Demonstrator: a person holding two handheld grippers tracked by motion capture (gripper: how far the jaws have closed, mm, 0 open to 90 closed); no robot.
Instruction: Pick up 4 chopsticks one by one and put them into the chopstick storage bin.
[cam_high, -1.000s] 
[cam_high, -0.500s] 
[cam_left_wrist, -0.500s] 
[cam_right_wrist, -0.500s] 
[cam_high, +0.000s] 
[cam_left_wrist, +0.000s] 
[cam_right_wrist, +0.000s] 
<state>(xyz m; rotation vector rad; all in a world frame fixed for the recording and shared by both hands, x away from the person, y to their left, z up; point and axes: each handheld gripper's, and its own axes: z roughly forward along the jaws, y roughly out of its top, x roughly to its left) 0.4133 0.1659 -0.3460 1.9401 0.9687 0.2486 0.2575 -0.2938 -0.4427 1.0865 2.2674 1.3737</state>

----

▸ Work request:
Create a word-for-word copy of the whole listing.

▸ Answer for this exercise:
Demonstrator: a person holding two handheld grippers tracked by motion capture (gripper: how far the jaws have closed, mm, 0 open to 90 closed); no robot.
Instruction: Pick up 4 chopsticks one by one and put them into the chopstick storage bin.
[cam_high, -1.000s] 
[cam_high, -0.500s] 
[cam_left_wrist, -0.500s] 
[cam_right_wrist, -0.500s] 
[cam_high, +0.000s] 
[cam_left_wrist, +0.000s] 
[cam_right_wrist, +0.000s] 
<state>(xyz m; rotation vector rad; all in a world frame fixed for the recording and shared by both hands, x away from the person, y to their left, z up; point and axes: each handheld gripper's, and its own axes: z roughly forward along the jaws, y roughly out of its top, x roughly to its left) 0.4133 0.1659 -0.3460 1.9401 0.9687 0.2486 0.2575 -0.2938 -0.4427 1.0865 2.2674 1.3737</state>

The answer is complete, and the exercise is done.